Before publishing sharepoint 2010 to internet what should be done

we have following architecture

• one web app
• one wfe
• one database server

all are virtual machines on single server

what are the recommendations and best practice

we do have liecese of fore front protection is it enough or we have to have liecese of symantec protection of sharepoint 2010

need the best approach

Hiya, 

Heres a few considerations:

1: In regards to AV there are a few solutions:

a: Use SharePoint integrated AV only. This will scan your SP files and SP files only. No server scanning.

b: Use Server scanning only. This will scan only files on your server and not files within SharePoint. 

c: Use both.

d: Use none.

Which one you need depends on your usage pattern and users. If you already have AV scanning on your client computers are they are the only ones uploading, you should not need a or c.
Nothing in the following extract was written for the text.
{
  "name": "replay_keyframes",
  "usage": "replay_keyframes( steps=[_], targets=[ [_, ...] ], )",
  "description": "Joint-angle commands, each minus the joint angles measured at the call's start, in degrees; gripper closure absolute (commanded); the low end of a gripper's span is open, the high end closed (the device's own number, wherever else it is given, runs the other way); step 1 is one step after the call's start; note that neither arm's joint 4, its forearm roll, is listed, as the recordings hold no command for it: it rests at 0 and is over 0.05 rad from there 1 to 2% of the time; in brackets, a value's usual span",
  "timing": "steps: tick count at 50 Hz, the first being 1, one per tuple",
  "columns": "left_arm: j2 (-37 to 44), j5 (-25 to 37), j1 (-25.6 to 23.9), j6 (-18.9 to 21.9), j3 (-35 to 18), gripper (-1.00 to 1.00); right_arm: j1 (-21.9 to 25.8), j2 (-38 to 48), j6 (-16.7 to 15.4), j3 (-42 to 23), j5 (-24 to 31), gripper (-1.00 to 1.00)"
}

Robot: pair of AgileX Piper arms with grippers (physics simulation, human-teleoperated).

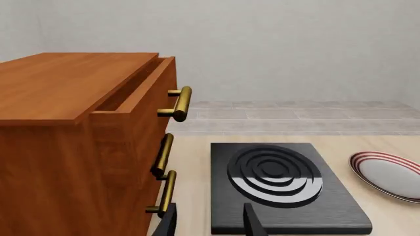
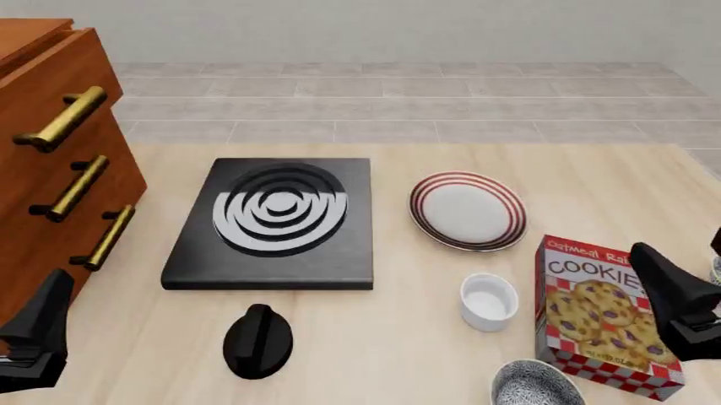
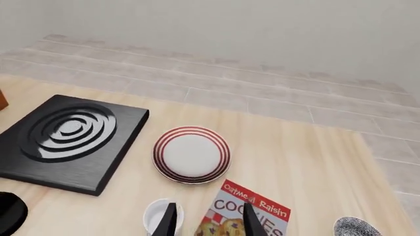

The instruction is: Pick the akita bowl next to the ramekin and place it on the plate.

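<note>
The akita bowl [image 2: 538, 384], speckled black and white, sits at the table's near edge just in front of the white ramekin [image 2: 489, 301], partly cut off by the picture. The red-ringed plate [image 2: 468, 211] lies behind the ramekin, to the right of the stove; it also shows in both wrist views [image 1: 387, 174] [image 3: 192, 154]. My left gripper [image 1: 210, 206] is open and empty, low at the near left beside the cabinet. My right gripper [image 3: 210, 205] is open and empty, hovering over the ramekin [image 3: 157, 216] and the cookie box, to the right of the bowl.
A black square stove [image 2: 270, 221] with white rings lies centre-left. A wooden drawer cabinet [image 2: 56, 152] with brass handles stands on the left, its top drawer slightly open. A cookie box [image 2: 603, 316] lies right of the ramekin. A black knob-like object [image 2: 258, 340] sits near the front. Another speckled bowl [image 3: 357, 227] is right of the box.
</note>
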Motion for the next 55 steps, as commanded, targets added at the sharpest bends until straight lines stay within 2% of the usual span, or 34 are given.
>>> replay_keyframes(
  steps=[1, 12, 20, 25, 37, 46, 55],
  targets=[
    [0.01, 0.00, 0.00, 0.00, 0.00, -1.00, 0.72, 4.36, -0.05, -3.61, 3.60, -1.00],
    [0.00, 0.00, 0.00, 0.01, 0.00, -1.00, 1.57, 7.44, -2.88, -4.84, 5.87, -1.00],
    [0.01, 0.00, -0.01, 0.01, 0.00, -1.00, 3.28, 9.82, -2.30, -6.98, 8.41, -1.00],
    [-0.01, 0.00, 0.01, 0.00, 0.00, -1.00, 4.38, 9.23, -3.10, -7.62, 10.52, -1.00],
    [0.01, 0.00, 0.00, 0.00, 0.00, -1.00, 3.68, 10.82, -4.68, -7.29, 11.62, -1.00],
    [-0.01, 0.00, 0.00, 0.00, 0.00, -1.00, 4.20, 13.30, -2.76, -7.24, 13.23, -1.00],
    [0.00, 0.00, 0.00, 0.00, 0.00, -1.00, 3.81, 14.21, -3.34, -6.80, 14.29, -1.00]
  ],
)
If you only access your servers from protected computers, you should not need b. IF you do both, there would be no problem in choosing d.

When you want to expose a solution to the internet, there are quite a few things to consider if we take everything into consideration. The network placement of your front end servers should be DMZ, with only specified ports open to and from App server and database server. App server and database server could be placed within your normal LAN. That way your minimizing your attack surface as well as minimizing the routes available if second line of defense is broken.

Now as for SharePoint, you need a FIS license, which is quite a different price tag than server + CAL licensing. 

In terms of making the solution available you need to create a route from a client to your site. That means. DNS record -> Public IP -> Public IP -> Your SharePoint server -> SP site Name(Your web server should be responding on this name)

I presume that your site is internet type of site, meaning your allowing anonymous and not Extranet type of site, in that case your site also needs to have anonymous access enabled.

If you can provide more details about your solution, it would be possible to be more specific in terms of defining the best architecture :)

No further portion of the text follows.